▸ TO DO
Only some lines are wanted. Transcribe, exactly, the lines below from the line with "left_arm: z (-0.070" up to and including the line with "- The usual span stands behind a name".

▸ DATASET EXCERPT

● ● ● ● ● ● ●

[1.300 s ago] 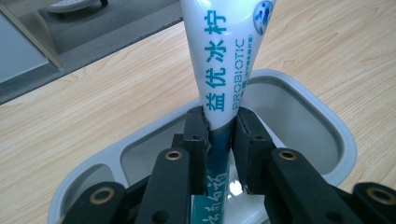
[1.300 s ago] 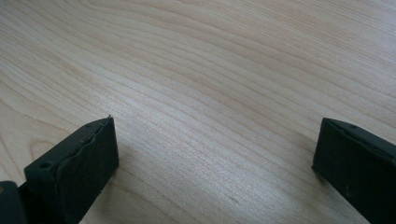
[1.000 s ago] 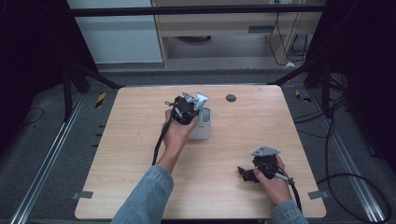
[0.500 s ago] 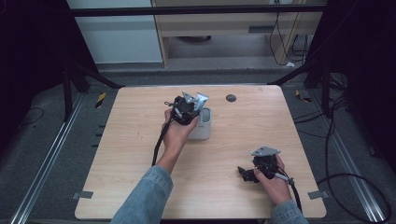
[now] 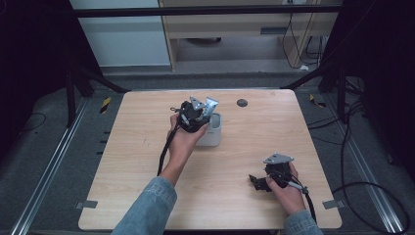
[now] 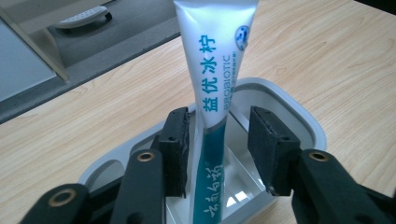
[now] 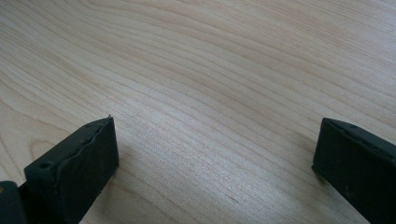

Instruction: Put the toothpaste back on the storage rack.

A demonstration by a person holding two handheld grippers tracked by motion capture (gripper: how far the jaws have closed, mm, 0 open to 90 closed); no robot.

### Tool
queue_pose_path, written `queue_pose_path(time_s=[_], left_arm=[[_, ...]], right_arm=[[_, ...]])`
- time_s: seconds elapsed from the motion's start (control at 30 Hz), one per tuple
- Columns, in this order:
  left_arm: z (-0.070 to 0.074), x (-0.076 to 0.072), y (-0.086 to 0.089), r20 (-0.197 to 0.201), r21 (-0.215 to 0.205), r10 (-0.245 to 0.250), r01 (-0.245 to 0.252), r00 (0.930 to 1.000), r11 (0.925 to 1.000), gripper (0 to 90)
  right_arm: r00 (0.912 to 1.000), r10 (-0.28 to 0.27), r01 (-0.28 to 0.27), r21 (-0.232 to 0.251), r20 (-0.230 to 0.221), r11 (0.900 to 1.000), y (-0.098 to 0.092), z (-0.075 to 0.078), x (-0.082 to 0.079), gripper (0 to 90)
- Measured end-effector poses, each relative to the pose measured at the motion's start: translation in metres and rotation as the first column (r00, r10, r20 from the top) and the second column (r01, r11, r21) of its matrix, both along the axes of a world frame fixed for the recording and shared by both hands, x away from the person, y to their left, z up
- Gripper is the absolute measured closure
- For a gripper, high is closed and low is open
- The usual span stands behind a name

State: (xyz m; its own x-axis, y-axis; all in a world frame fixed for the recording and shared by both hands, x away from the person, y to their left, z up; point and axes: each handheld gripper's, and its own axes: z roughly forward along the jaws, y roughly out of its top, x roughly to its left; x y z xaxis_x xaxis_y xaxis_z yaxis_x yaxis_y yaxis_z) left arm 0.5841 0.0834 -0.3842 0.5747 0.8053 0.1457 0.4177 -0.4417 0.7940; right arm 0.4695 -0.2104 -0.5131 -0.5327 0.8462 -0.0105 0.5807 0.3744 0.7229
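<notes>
Pale wooden table [image 5: 254, 142], perhaps grey-carpeted floor [image 5: 44, 147].

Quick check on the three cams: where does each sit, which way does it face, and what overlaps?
High view: above the person's side, looking forward and down on the table; both forearms, left tool, right tool.
Left gripper view: rides the left tool, facing the toothpaste tube standing in the white holder; jaws just opened, pads off the tube.
Right gripper view: rides the right tool, facing bare tabletop, jaws wide.
Shared: tube and holder, in the high and left gripper views.
</notes>
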Motion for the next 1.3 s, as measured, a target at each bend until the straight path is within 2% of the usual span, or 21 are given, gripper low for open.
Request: queue_pose_path(time_s=[0.3,0.47,0.63,0.7,0.77,0.83,0.97,1.03,1.17,1.3], left_arm=[[0.005,-0.009,0.004,0.010,0.003,-0.015,0.015,0.9998,0.9999,44.5],[0.010,-0.013,0.007,0.016,-0.011,-0.028,0.028,0.9995,0.9995,38.1],[0.013,-0.016,0.011,0.005,-0.023,-0.039,0.039,0.9992,0.9990,31.5],[0.014,-0.017,0.012,0.005,-0.026,-0.033,0.033,0.9994,0.9991,26.5],[0.015,-0.019,0.014,-0.003,-0.024,-0.039,0.038,0.9993,0.9990,22.3],[0.017,-0.022,0.016,-0.027,-0.046,-0.045,0.044,0.9986,0.9980,16.6],[0.019,-0.027,0.021,-0.050,-0.041,-0.057,0.055,0.9971,0.9976,10.9],[0.019,-0.031,0.025,-0.059,-0.053,-0.062,0.059,0.9963,0.9968,9.3],[0.018,-0.038,0.035,-0.080,-0.051,-0.068,0.064,0.9945,0.9967,7.2],[0.019,-0.046,0.048,-0.082,-0.056,-0.072,0.068,0.9940,0.9961,6.0]], right_arm=[[1.0000,0.000,0.000,0.000,0.000,1.000,0.000,0.000,0.000,0.4],[1.0000,0.000,0.000,0.000,0.000,1.000,0.000,0.000,0.000,0.4],[1.0000,0.000,0.000,0.000,0.000,1.000,0.000,0.000,0.000,0.4],[1.0000,0.000,0.000,0.000,0.000,1.000,0.000,0.000,0.000,0.4],[1.0000,0.000,0.000,0.000,0.000,1.000,0.000,0.000,0.000,0.3],[1.0000,0.000,0.000,0.000,0.000,1.000,0.000,0.000,0.000,0.4],[1.0000,0.000,0.000,0.000,-0.001,1.000,0.000,0.000,0.000,0.4],[1.0000,0.000,0.000,0.000,0.000,1.000,0.000,0.000,0.000,0.4],[1.0000,0.000,0.000,0.000,0.000,1.000,0.000,0.000,0.000,0.4],[1.0000,0.000,0.000,0.000,0.000,1.000,0.000,0.000,0.000,0.4]])
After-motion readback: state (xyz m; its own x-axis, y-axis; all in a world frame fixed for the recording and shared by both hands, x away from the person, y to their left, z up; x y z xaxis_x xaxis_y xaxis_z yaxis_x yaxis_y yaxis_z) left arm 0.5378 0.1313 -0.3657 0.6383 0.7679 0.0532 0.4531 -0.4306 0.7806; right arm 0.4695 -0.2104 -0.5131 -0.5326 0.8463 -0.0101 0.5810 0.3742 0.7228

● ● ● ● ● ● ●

▸ TASK RESPONSE
  left_arm: z (-0.070 to 0.074), x (-0.076 to 0.072), y (-0.086 to 0.089), r20 (-0.197 to 0.201), r21 (-0.215 to 0.205), r10 (-0.245 to 0.250), r01 (-0.245 to 0.252), r00 (0.930 to 1.000), r11 (0.925 to 1.000), gripper (0 to 90)
  right_arm: r00 (0.912 to 1.000), r10 (-0.28 to 0.27), r01 (-0.28 to 0.27), r21 (-0.232 to 0.251), r20 (-0.230 to 0.221), r11 (0.900 to 1.000), y (-0.098 to 0.092), z (-0.075 to 0.078), x (-0.082 to 0.079), gripper (0 to 90)
- Measured end-effector poses, each relative to the pose measured at the motion's start: translation in metres and rotation as the first column (r00, r10, r20 from the top) and the second column (r01, r11, r21) of its matrix, both along the axes of a world frame fixed for the recording and shared by both hands, x away from the person, y to their left, z up
- Gripper is the absolute measured closure
- For a gripper, high is closed and low is open
- The usual span stands behind a name

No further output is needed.